JusticeInfo : Au moment où le Tribunal ferme ses portes, neuf accusés sont encore en fuite, dont trois qui sont considérés comme de gros poissons. Y a-t-il de l'espoir qu'ils soient un jour arrêtés?
G.M-Z : L'exécution des mandats d'arrêt émis par les tribunaux internationaux est le tendon d'Achille de la justice internationale. En effet, le TPIR, comme les autres tribunaux internationaux et la Cour pénale internationale, ne dispose pas de sa propre police pour procéder aux arrestations. Il dépend entièrement de la coopération des Etats où les suspects se trouvent. Ces états peuvent avoir d'autres priorités et ne pas s'engager dans la recherche active des suspects. Parfois, ils ne veulent tout simplement pas coopérer. A cet égard, la pression diplomatique d'Etats tiers est de première importance.

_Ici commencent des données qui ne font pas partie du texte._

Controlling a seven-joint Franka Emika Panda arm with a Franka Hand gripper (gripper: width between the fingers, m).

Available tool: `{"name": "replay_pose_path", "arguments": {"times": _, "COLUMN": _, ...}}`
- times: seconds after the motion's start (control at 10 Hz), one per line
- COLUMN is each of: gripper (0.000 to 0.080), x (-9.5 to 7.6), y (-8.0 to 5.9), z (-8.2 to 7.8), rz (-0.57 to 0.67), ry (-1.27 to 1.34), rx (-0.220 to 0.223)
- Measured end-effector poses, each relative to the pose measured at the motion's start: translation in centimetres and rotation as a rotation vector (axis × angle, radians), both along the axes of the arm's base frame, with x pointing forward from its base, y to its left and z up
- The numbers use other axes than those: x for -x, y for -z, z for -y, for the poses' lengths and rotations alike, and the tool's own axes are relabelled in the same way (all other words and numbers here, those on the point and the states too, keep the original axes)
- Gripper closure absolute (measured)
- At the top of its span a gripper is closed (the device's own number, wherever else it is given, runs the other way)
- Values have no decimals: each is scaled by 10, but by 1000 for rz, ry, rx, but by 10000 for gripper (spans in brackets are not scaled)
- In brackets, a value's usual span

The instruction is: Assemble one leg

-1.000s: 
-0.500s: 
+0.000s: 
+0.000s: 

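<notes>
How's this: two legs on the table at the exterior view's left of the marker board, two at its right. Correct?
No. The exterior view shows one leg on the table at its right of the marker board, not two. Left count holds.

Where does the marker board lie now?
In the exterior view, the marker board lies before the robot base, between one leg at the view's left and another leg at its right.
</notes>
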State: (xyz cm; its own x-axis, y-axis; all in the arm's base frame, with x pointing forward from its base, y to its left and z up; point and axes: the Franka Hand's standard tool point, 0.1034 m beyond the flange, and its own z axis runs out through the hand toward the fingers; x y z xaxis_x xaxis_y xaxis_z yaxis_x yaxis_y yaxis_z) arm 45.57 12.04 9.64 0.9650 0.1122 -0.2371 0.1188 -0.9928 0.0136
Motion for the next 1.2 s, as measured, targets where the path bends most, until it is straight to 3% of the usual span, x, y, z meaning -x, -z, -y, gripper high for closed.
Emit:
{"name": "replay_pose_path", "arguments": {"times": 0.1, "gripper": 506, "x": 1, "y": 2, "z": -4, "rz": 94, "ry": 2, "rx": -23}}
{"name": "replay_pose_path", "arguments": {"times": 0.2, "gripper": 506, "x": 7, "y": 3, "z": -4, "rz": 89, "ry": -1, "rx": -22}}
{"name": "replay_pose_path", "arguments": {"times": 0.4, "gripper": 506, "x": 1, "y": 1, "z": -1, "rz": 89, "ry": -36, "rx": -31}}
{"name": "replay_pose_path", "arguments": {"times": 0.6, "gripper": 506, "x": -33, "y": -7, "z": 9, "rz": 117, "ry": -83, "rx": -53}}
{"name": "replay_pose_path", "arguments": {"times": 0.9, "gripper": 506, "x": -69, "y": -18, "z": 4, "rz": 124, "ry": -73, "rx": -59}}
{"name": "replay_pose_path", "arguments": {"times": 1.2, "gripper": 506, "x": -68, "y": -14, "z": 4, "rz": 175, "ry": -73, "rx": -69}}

Avec la fermeture officielle du TPIR, il est essentiel que les Etats restent mobilisés pour l'arrestation de ces neufs accusés en fuite. Le message doit être clair que le Mécanisme résiduel du TPIR basé à Arusha, en Tanzanie, continue d'être mobilisé dans la recherche de ces suspects et qu'il doit recevoir l'assistance et la coopération de tous dans cette tâche. Le Conseil de sécurité de l'ONU en particulier devrait continuer à affirmer haut et fort que ces suspects seront arrêtés et feront face à la justice, même après la fermeture du tribunal.

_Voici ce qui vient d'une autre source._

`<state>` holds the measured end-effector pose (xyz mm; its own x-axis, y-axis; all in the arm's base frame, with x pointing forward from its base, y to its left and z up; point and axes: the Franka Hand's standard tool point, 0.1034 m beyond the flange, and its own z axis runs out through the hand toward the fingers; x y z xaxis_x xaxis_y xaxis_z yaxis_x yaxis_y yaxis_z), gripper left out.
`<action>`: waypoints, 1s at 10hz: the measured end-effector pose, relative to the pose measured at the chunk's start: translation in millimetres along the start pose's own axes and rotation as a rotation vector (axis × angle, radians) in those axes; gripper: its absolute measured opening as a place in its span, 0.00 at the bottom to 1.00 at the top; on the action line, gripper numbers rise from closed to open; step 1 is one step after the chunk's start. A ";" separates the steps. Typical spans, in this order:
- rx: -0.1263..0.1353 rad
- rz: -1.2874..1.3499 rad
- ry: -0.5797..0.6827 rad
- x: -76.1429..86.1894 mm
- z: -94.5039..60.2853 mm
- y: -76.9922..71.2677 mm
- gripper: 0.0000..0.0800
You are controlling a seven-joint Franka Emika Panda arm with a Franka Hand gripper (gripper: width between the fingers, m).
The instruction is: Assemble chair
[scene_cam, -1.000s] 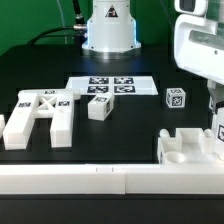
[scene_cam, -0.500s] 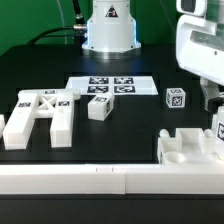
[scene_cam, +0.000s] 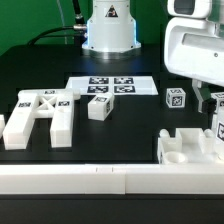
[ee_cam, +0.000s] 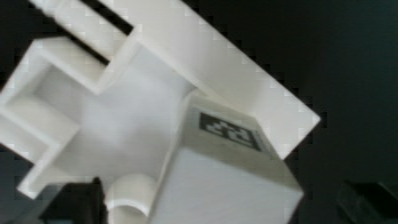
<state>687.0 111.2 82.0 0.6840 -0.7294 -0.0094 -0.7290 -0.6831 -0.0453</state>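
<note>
Presently finding the gripper (scene_cam: pixel 212 102) hanging at the right edge of the exterior view, just above an upright tagged bar (scene_cam: pixel 219 128). Showing only one dark finger (scene_cam: pixel 204 99) there, with the other cut off by the frame, so not being able to tell whether parted or pinching that bar. Filling the wrist view with the same bar (ee_cam: pixel 222 140) and the notched block (ee_cam: pixel 80 100) beside it, too close to be showing any fingertip. Seeing the rest of the chair lying spread out: cross-braced plate (scene_cam: pixel 40 115) at left centre, small block (scene_cam: pixel 98 107) near the middle, tagged cube (scene_cam: pixel 176 98) right of centre, notched block (scene_cam: pixel 188 148) at lower right, just behind the long white rail (scene_cam: pixel 90 180) running along the bottom. Not being able to tell whether seated in the block or merely leaning against it. Probably risking a toppled bar: pulling away while rubbing it with a pad would be tipping it off the block. Possibly also risking a skewed joint, if pressing down off-centre with the block sitting loose and sliding toward the rail.
</note>
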 end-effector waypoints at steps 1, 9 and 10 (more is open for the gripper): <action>-0.001 -0.052 0.001 0.2 0.1 0.2 0.81; -0.033 -0.765 0.026 -6.5 -0.5 -5.6 0.81; -0.034 -0.814 0.026 -6.2 -0.5 -5.4 0.81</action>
<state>686.7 119.4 82.8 0.9993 -0.0044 0.0365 -0.0045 -1.0000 0.0024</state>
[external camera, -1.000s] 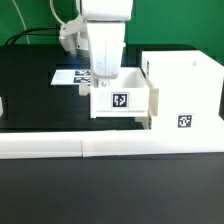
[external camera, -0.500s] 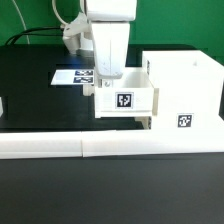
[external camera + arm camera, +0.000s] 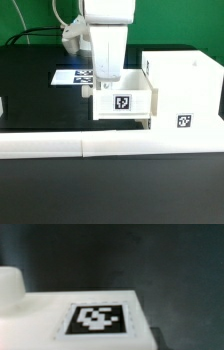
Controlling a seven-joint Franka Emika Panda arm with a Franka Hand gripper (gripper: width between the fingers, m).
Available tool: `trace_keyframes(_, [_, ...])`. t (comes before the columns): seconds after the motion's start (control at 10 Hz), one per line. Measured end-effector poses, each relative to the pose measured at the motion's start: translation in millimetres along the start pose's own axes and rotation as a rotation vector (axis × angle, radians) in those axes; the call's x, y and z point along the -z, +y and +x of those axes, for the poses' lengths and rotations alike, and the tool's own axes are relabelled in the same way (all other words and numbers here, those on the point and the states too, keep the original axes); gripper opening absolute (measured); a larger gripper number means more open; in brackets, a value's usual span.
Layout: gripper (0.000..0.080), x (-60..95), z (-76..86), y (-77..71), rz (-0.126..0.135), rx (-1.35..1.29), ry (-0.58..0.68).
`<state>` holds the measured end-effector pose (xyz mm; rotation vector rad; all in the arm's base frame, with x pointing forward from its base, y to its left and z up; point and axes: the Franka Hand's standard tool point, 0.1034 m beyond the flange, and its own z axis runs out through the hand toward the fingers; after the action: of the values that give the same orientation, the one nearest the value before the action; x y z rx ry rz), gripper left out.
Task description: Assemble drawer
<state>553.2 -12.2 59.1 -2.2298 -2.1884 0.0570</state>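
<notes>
From the exterior view's left you have the thin flat white marker board (image 3: 72, 76) lying on the black table (image 3: 35, 105), then the white arm's gripper (image 3: 103, 86) lowered at the small white open-topped drawer box (image 3: 124, 102); whether its fingers are spread or pinching you cannot tell. That drawer sits partly inside the large white cabinet box (image 3: 183, 92); its contents are hidden. The drawer's black-and-white tag (image 3: 96, 318) fills your wrist view.

One drawer box (image 3: 125, 100), one cabinet (image 3: 185, 90), one marker board (image 3: 72, 76).
</notes>
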Motion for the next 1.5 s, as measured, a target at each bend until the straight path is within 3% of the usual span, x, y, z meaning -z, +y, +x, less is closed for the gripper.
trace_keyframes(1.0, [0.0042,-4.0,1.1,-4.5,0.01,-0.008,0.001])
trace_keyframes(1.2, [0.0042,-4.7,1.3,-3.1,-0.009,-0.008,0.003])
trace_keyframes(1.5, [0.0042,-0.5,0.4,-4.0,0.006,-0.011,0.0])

JusticeInfo : Un autre casse-tête pour le TPIR, c'est la relocalisation des personnes acquittées ou des condamnés ayant terminé leur peine. Comment expliquer cette situation ?

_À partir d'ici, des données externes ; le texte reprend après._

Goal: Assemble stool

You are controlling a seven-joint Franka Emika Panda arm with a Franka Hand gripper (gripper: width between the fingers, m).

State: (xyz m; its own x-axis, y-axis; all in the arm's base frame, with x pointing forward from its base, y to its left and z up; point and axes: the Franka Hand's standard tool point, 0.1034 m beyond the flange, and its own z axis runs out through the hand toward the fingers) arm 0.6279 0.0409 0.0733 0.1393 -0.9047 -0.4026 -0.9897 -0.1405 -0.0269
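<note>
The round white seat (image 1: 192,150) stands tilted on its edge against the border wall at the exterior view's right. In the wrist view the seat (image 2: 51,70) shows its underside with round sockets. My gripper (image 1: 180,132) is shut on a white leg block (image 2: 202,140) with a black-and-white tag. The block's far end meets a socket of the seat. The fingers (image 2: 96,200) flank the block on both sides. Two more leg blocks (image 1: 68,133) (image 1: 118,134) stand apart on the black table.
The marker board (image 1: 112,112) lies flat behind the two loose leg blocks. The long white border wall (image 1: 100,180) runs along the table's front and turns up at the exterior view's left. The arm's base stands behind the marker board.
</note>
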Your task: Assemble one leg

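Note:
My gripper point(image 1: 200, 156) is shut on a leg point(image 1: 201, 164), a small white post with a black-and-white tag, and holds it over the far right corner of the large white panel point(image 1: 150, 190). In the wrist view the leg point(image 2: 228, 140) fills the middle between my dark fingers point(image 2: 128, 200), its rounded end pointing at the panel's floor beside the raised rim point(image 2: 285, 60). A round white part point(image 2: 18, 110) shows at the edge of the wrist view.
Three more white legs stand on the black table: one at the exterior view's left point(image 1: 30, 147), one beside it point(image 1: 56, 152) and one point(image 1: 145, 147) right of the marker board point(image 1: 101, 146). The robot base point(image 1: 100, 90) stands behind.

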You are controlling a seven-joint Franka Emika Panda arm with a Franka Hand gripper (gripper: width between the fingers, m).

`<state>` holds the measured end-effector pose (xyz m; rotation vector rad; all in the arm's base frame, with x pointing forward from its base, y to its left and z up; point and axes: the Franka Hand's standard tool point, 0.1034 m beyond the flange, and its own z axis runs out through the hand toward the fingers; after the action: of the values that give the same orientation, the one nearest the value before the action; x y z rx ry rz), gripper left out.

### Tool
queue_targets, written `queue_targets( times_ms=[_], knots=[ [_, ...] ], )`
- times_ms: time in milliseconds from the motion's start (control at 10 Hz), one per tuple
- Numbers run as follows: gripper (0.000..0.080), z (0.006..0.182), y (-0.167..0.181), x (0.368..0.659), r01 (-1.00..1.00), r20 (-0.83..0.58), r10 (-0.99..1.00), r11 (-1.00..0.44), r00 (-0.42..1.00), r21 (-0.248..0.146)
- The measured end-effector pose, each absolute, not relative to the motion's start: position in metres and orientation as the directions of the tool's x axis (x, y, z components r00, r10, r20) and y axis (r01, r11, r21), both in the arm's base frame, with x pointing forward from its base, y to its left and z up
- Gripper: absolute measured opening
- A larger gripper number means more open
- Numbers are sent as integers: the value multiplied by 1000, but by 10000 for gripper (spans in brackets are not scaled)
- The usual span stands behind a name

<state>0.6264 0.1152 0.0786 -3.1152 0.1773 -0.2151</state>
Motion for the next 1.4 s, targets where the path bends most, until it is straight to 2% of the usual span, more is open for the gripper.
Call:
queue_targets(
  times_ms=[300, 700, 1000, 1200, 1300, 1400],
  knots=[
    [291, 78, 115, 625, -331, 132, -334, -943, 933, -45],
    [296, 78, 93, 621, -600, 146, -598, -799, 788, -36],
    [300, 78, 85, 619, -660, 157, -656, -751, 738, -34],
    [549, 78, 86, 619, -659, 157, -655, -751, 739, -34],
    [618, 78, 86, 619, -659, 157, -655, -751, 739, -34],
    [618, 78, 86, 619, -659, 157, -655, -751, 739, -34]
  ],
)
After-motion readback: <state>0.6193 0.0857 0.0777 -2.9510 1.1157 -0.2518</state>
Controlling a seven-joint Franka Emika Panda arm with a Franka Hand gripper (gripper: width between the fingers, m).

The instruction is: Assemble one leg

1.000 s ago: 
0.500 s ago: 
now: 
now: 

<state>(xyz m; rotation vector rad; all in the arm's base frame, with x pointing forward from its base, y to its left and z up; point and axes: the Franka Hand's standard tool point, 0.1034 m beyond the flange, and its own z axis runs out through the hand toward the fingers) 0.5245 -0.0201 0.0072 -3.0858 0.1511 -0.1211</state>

G.M-Z : Les personnes acquittées ou ayant servi leur peine suite à des procédures devant le TPIR ne souhaitent pas, ou ne peuvent pas, retourner au Rwanda. En effet, ayant appartenu à l'administration responsable du génocide, elles craignent pour leur sécurité ou craignent de subir des représailles de la part du gouvernement actuel. Il appartient à tous les Etats de se porter volontaires pour la relocalisation de ces personnes afin qu'elles ne soient pas condamnées à vivre dans une maison du TPIR sans perspective d'avenir. La relocalisation des personnes acquittées ou ayant purgé leur peine n'est peut-être pas un aspect très attrayant du soutien à la justice internationale mais c'est absolument crucial pour le respect des droits fondamentaux de ces acquittés et condamnés, et pour la crédibilité des institutions judiciaires internationales qui risquent, sinon, d'être accusées de se désintéresser de leur sort. Un enseignement important à tirer de l'expérience au TPIR est la nécessité de conclure des accords de relocalisation entre tribunaux et Etats le plus rapidement possible, avant même que le problème ne se pose.